Go through the listing beneath this task and return every line that carries the string "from".

### STORED DATA
--- START ---

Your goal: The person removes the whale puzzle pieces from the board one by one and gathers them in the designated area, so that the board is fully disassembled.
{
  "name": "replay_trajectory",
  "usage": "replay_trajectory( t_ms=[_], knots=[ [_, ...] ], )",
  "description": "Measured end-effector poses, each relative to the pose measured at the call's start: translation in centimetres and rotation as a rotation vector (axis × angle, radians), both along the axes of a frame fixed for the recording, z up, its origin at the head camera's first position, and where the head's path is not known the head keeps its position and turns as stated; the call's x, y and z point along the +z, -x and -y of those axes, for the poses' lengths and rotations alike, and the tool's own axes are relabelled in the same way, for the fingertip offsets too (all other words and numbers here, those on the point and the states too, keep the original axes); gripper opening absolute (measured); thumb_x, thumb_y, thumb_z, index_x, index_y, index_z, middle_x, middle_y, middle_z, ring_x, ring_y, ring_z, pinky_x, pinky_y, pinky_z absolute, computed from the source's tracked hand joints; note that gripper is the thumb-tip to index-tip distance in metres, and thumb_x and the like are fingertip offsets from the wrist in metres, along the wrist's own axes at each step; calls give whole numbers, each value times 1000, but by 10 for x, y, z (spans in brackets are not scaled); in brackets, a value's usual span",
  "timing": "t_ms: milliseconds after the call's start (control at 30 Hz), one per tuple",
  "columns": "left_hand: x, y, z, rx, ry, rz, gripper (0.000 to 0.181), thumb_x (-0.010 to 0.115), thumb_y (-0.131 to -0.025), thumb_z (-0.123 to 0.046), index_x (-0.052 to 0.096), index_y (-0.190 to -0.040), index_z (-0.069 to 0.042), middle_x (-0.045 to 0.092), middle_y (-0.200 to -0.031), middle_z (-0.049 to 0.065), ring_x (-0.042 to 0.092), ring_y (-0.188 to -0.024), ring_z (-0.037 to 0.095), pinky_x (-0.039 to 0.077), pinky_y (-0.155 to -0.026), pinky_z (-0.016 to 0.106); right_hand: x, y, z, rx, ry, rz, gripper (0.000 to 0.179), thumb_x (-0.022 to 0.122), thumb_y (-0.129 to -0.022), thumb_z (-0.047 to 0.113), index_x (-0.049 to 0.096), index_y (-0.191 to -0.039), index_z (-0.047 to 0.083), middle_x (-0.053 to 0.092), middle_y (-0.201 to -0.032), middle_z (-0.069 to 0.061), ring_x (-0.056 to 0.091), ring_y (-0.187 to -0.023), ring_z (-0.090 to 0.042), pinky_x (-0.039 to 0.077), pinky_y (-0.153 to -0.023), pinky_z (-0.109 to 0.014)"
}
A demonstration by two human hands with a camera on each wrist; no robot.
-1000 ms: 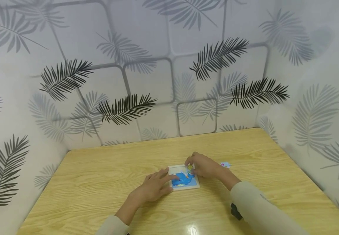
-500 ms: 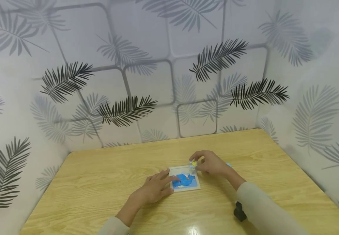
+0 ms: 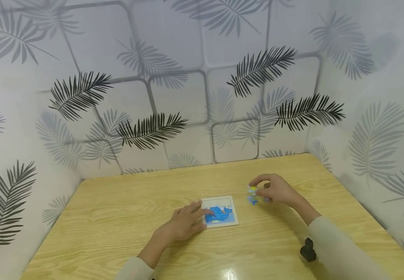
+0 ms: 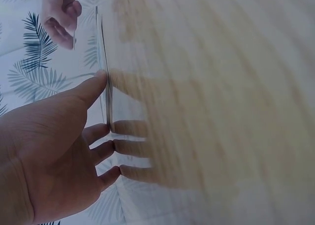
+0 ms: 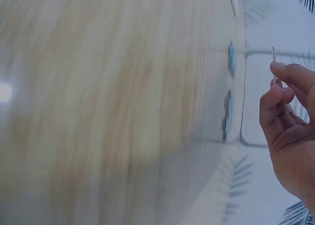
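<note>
My left hand (image 3: 187, 221) lies relaxed at the left side of a small white-framed jigsaw puzzle (image 3: 235, 217), with one finger reaching over its blue whale picture. In the left wrist view the puzzle board (image 4: 104, 62) shows edge-on, fingertips at its side. Right of the board, my right hand (image 3: 279, 190) pinches a puzzle piece with a yellow sun (image 3: 253, 188) between thumb and finger. That piece appears as a thin upright sliver (image 5: 274, 55) in the right wrist view, raised above the table. The upper strip of the board is pale, without picture.
Two loose puzzle pieces, a nearer one (image 5: 227, 117) and a farther one (image 5: 232, 59), lie flat on the wooden table (image 3: 146, 194) beneath the right hand. Patterned walls (image 3: 174, 97) enclose the table's back and sides. A black object (image 3: 308, 250) sits by the right sleeve.
My right hand has lifted the sun piece off the top right of the board and carried it right, over the loose pieces. The left hand has stayed in place.
</note>
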State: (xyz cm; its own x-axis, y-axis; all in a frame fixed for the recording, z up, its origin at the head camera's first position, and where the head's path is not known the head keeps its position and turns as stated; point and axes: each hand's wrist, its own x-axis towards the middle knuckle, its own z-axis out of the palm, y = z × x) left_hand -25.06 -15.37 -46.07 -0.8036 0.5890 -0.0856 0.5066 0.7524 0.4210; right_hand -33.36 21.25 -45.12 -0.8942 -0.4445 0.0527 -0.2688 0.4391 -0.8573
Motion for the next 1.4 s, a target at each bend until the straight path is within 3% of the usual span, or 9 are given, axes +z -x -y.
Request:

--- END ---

### ANSWER AREA
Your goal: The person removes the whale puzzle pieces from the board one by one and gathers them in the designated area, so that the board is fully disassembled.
  "description": "Measured end-effector poses, each relative to the pose measured at the call's start: translation in centimetres and rotation as a rotation vector (axis × angle, radians), both along the axes of a frame fixed for the recording, z up, its origin at the head camera's first position, and where the head's path is not known the head keeps its position and turns as stated; the call's x, y and z point along the +z, -x and -y of those axes, for the poses' lengths and rotations alike, and the tool's own axes are relabelled in the same way, for the fingertip offsets too (all other words and numbers here, those on the point and the states too, keep the original axes); gripper opening absolute (measured); thumb_x, thumb_y, thumb_z, index_x, index_y, index_z, middle_x, middle_y, middle_z, ring_x, ring_y, ring_z, pinky_x, pinky_y, pinky_z absolute, computed from the source's tracked hand joints; note that gripper is the thumb-tip to index-tip distance in metres, and thumb_x and the like are fingertip offsets from the wrist in metres, along the wrist's own axes at each step; calls give whole numbers, each value times 1000, but by 10 for x, y, z (spans in brackets are not scaled); in brackets, a value's usual span",

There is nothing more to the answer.